Stored items from a collection:
◇ ◇ ◇ ◇ ◇

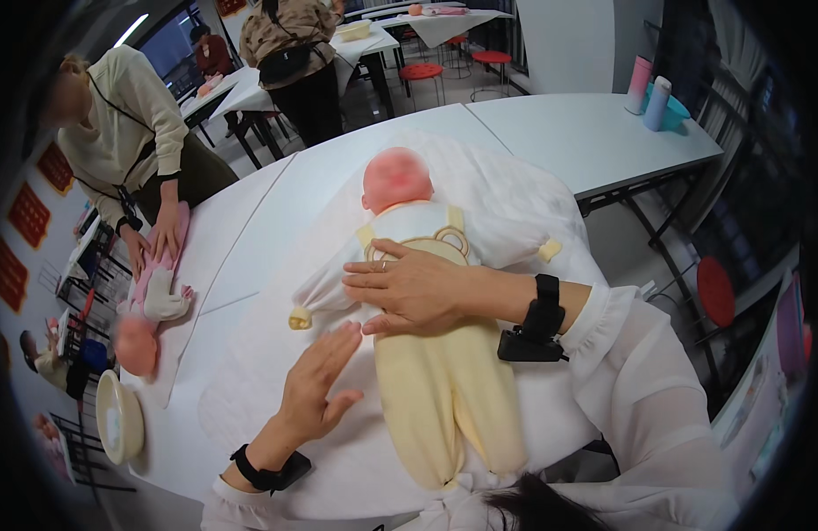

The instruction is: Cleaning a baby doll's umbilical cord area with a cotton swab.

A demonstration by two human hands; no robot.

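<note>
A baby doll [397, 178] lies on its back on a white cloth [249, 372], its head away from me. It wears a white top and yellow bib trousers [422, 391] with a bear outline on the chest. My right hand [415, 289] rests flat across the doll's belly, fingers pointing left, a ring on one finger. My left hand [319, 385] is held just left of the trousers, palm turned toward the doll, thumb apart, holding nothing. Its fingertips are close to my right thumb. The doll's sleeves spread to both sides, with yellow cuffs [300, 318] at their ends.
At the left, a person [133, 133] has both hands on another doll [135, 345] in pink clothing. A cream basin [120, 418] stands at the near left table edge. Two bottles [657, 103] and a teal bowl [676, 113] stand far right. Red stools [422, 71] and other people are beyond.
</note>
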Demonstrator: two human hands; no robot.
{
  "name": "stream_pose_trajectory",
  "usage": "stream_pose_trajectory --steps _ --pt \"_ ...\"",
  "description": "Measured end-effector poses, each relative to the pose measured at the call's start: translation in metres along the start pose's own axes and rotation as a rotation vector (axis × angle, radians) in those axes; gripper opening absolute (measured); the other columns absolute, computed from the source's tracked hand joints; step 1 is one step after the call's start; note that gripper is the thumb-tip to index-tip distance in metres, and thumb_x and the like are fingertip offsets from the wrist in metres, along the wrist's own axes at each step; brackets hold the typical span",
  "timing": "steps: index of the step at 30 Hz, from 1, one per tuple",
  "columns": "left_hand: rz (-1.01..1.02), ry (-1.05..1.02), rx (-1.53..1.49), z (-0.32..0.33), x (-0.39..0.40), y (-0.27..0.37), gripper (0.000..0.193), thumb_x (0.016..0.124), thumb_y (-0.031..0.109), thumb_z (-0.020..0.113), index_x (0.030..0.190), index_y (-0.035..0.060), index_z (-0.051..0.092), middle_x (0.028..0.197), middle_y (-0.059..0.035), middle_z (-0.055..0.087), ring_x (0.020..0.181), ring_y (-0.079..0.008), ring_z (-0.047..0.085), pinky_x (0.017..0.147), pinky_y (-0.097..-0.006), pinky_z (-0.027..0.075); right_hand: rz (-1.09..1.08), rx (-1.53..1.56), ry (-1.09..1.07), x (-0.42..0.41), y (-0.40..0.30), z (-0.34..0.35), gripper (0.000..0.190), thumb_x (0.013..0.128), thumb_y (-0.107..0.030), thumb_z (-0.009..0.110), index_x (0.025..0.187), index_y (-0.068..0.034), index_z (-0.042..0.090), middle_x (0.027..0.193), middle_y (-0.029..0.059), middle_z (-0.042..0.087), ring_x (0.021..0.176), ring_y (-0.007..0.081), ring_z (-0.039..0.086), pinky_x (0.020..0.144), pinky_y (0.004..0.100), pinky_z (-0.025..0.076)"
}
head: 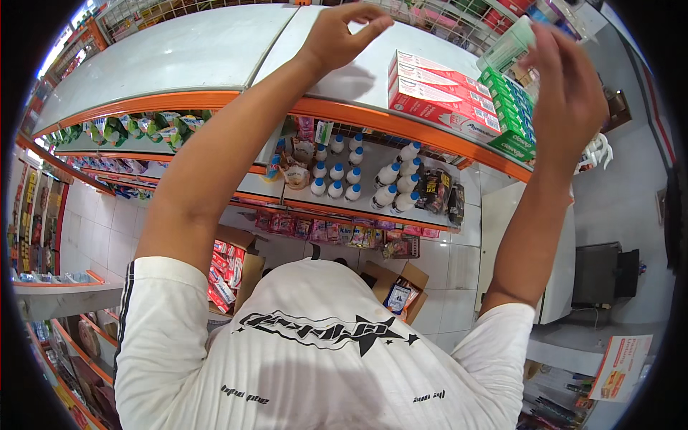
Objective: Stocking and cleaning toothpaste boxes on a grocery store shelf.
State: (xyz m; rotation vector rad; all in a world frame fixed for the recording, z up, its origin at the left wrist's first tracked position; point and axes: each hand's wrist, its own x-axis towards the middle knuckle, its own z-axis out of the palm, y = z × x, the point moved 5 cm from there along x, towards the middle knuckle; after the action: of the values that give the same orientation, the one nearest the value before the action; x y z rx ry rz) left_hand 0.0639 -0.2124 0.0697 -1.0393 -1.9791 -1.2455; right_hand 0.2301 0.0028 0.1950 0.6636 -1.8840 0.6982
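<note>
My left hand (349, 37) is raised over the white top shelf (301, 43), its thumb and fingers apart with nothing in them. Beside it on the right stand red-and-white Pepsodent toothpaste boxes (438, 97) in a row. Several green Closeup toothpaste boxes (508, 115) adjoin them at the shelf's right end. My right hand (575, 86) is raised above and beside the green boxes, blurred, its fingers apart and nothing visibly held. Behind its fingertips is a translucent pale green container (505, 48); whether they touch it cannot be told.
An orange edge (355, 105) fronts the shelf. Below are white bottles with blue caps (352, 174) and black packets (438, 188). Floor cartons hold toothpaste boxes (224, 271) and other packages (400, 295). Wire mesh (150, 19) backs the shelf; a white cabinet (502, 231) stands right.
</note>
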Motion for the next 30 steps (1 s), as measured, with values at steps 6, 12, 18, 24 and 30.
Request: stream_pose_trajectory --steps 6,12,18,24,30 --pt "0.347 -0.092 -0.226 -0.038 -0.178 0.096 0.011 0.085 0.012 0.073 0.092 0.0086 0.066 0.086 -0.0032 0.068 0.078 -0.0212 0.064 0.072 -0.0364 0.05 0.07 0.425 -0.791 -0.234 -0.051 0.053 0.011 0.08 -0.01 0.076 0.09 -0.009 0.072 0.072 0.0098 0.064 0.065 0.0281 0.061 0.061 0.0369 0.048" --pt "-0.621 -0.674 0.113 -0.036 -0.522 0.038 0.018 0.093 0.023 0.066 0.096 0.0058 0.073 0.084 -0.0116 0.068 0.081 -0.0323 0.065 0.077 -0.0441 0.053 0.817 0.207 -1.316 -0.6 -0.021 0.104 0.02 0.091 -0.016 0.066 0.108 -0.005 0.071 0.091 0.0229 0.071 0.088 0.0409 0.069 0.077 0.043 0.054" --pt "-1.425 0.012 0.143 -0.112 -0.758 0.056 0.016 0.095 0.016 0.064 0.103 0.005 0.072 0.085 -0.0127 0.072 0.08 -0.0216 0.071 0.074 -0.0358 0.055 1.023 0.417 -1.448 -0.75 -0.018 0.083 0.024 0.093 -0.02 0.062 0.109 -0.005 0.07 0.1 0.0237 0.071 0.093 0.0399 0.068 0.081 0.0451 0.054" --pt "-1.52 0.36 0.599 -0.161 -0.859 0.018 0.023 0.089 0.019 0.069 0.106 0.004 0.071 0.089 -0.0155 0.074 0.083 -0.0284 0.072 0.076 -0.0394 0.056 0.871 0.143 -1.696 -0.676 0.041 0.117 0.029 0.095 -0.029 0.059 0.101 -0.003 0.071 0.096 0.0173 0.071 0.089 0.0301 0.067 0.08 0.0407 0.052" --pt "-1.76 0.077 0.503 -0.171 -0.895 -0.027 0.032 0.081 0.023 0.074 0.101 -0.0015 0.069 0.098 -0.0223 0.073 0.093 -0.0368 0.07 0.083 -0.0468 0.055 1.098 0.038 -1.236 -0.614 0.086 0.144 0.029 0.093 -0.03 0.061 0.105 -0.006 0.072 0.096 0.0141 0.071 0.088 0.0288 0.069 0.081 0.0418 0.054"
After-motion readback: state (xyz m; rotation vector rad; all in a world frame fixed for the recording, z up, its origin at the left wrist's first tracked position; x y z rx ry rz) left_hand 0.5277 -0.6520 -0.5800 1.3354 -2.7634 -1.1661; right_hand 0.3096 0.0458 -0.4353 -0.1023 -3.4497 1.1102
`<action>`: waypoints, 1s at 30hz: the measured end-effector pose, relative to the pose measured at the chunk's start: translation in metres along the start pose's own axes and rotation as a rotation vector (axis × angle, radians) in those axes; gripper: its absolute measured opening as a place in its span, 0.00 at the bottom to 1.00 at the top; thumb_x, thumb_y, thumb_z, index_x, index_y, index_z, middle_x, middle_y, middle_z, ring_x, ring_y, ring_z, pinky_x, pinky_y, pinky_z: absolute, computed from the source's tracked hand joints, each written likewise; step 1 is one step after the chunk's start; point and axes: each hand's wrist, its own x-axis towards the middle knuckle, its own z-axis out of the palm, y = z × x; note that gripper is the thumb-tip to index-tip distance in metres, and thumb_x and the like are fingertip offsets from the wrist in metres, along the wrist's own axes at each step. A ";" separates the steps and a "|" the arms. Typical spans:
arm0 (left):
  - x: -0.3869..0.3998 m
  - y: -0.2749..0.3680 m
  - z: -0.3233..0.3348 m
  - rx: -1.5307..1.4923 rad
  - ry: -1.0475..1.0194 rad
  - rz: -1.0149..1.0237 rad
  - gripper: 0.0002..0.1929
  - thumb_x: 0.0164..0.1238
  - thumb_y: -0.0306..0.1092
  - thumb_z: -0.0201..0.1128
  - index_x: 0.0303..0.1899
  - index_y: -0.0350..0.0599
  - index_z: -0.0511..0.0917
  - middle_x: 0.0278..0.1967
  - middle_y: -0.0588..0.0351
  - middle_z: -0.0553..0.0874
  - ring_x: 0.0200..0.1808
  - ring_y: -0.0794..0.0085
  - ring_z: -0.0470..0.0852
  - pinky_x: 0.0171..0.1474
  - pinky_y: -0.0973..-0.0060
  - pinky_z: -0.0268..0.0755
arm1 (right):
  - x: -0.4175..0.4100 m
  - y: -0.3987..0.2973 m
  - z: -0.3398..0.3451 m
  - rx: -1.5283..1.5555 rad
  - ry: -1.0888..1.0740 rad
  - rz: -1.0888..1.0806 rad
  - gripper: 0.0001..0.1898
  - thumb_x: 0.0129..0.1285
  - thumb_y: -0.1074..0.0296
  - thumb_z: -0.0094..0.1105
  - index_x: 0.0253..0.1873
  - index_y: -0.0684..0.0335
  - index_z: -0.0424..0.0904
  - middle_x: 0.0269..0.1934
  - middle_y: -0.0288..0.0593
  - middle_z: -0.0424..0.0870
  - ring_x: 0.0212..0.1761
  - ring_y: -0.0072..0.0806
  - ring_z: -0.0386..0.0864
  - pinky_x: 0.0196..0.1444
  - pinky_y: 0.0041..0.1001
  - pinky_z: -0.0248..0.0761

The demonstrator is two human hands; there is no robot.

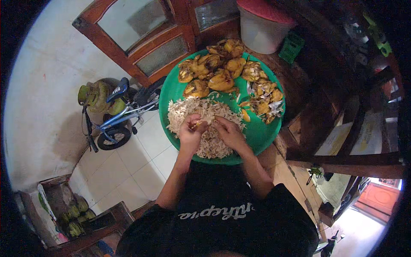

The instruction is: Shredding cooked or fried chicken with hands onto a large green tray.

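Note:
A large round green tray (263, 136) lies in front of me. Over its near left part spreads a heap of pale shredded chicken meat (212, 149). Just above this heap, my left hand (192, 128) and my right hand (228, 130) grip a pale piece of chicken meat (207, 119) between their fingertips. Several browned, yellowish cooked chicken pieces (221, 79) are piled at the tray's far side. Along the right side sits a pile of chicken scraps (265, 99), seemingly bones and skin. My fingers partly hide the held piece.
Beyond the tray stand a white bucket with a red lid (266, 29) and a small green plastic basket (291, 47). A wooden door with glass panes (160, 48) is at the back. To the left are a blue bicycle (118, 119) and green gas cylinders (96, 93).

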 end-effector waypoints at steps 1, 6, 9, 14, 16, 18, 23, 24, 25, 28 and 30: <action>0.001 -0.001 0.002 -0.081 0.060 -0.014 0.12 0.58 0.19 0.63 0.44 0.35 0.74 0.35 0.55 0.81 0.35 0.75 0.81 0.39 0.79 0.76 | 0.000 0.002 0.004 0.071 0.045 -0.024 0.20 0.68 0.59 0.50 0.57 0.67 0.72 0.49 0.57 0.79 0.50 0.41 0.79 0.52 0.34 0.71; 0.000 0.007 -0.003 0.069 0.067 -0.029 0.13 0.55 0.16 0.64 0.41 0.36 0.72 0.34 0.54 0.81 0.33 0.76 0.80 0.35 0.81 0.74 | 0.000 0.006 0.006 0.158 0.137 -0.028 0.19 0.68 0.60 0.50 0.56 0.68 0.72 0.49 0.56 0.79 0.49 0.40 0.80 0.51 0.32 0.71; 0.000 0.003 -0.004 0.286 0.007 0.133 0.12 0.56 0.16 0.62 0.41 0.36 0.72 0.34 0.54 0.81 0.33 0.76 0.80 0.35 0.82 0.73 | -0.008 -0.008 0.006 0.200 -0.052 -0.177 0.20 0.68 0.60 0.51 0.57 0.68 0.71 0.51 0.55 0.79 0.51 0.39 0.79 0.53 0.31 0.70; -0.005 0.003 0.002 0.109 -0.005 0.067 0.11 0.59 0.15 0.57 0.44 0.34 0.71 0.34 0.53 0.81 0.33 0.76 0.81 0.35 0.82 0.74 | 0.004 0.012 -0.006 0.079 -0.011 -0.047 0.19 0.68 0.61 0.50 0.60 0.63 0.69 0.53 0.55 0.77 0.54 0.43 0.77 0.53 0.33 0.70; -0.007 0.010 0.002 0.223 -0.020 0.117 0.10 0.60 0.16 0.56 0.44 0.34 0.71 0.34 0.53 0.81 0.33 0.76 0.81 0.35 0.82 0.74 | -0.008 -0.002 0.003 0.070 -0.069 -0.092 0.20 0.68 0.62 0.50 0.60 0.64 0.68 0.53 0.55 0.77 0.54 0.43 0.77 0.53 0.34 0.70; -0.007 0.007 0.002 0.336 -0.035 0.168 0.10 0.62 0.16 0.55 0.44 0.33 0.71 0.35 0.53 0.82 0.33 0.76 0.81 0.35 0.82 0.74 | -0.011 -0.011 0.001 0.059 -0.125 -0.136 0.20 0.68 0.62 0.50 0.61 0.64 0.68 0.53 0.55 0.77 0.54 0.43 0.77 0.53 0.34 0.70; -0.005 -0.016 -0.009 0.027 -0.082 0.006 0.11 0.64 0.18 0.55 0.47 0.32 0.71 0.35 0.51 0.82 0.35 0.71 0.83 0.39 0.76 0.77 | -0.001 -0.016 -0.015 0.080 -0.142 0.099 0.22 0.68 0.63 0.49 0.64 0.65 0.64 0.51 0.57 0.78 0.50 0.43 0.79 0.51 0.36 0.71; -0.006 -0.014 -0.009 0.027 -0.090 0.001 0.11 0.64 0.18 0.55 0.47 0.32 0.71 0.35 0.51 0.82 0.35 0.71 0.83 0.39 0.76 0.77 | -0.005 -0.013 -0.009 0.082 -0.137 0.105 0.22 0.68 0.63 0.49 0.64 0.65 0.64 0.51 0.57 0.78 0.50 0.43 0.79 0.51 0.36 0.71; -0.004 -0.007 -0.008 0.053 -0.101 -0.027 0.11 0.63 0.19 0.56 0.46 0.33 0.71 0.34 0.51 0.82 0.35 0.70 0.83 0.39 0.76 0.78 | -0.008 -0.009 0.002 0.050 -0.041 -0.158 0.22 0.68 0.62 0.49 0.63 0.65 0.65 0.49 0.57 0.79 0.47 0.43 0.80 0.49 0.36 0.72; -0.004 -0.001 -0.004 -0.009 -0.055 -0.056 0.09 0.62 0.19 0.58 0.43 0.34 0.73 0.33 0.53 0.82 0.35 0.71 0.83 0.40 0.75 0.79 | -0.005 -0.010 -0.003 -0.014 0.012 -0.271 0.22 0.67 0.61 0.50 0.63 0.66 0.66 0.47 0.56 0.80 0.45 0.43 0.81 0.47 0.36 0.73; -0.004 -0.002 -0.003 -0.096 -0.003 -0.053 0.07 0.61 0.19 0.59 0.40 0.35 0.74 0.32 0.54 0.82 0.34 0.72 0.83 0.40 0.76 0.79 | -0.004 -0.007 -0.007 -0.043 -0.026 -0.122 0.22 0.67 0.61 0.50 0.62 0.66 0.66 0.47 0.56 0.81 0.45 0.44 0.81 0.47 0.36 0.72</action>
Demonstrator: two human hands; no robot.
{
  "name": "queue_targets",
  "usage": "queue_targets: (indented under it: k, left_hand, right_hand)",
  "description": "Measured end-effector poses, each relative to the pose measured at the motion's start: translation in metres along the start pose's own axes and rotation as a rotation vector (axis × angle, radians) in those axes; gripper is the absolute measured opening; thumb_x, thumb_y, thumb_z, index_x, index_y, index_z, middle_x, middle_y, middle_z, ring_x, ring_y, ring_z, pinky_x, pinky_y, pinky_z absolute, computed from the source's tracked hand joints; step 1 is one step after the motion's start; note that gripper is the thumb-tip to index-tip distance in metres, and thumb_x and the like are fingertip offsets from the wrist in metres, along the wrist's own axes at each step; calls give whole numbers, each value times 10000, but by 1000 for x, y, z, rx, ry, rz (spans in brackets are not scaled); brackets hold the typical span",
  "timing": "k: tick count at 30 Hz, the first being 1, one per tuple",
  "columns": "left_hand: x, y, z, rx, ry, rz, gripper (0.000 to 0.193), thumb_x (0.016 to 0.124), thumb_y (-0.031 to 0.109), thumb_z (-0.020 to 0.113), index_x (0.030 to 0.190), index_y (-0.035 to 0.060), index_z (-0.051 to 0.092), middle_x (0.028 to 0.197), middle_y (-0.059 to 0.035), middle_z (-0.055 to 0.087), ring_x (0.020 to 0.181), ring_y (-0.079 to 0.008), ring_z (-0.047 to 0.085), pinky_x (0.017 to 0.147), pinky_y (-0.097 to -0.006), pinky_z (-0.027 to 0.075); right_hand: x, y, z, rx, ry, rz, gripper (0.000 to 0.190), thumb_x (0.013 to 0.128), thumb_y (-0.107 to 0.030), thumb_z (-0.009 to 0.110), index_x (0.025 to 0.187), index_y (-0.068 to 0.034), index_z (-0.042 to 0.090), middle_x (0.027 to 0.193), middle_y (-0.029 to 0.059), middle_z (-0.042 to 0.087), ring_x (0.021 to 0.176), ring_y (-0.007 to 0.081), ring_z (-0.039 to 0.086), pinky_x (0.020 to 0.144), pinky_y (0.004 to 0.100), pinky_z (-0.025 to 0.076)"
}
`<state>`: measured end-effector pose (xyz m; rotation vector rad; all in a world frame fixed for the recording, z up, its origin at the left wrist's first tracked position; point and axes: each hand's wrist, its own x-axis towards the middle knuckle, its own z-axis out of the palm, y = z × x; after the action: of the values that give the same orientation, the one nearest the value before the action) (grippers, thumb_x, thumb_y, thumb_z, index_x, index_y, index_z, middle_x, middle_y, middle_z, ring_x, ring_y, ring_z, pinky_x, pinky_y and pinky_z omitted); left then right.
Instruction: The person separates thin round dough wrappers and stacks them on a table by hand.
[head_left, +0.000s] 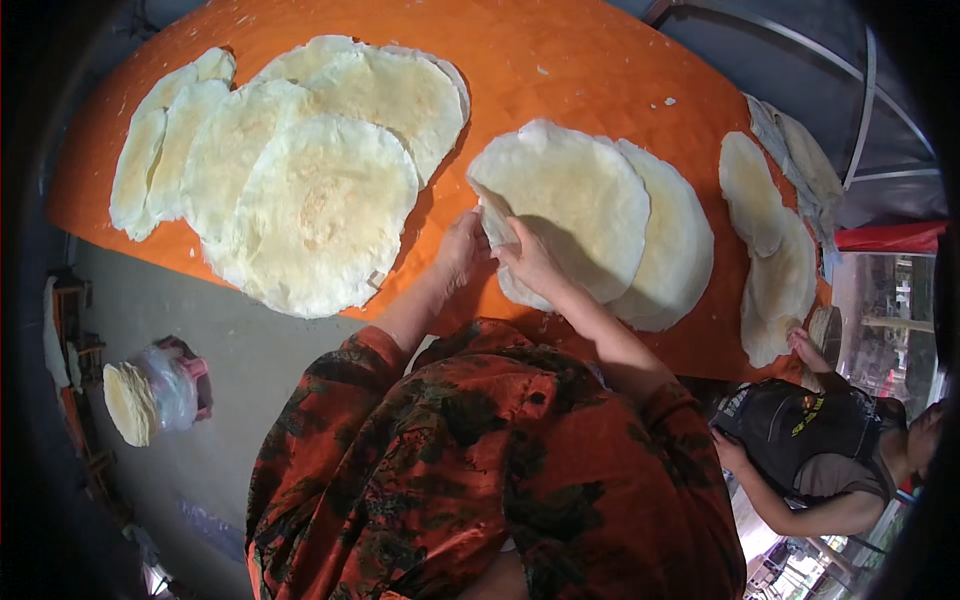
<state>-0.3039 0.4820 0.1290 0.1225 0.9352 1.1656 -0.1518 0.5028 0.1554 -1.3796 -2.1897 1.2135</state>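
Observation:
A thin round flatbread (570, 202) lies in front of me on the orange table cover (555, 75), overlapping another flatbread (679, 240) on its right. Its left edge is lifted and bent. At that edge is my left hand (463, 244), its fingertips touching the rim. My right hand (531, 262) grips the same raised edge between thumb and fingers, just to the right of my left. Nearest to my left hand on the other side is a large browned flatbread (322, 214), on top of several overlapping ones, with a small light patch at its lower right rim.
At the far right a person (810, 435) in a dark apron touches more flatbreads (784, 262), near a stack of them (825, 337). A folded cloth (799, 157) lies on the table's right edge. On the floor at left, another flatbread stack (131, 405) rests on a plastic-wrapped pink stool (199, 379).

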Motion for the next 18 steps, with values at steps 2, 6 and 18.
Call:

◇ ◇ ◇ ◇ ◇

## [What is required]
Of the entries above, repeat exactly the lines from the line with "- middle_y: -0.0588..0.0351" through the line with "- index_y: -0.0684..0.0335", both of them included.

## [Task output]
  - middle_y: -0.0588..0.0351
  - middle_z: -0.0553..0.0874
  - ring_x: 0.0200..0.1808
  - ring_y: -0.0794..0.0085
  - ring_z: -0.0470..0.0852
  - pinky_x: 0.0171..0.1474
  - pinky_y: -0.0973..-0.0060
  - pinky_z: -0.0268..0.0755
arm1 (right):
  - x: -0.4175..0.4100 m
  - y: -0.3987..0.2973 m
  - z: -0.3398..0.3451 m
  - rx: -1.5283..1.5555 rad
  - ry: -1.0888..1.0740 rad
  - rz: -1.0888..1.0806 rad
  - gripper: 0.0001..0.1898
  - thumb_x: 0.0129..0.1285
  - thumb_y: -0.1074..0.0296
  - thumb_z: -0.0094..0.1105
  - index_x: 0.0253..0.1873
  - index_y: -0.0684..0.0335

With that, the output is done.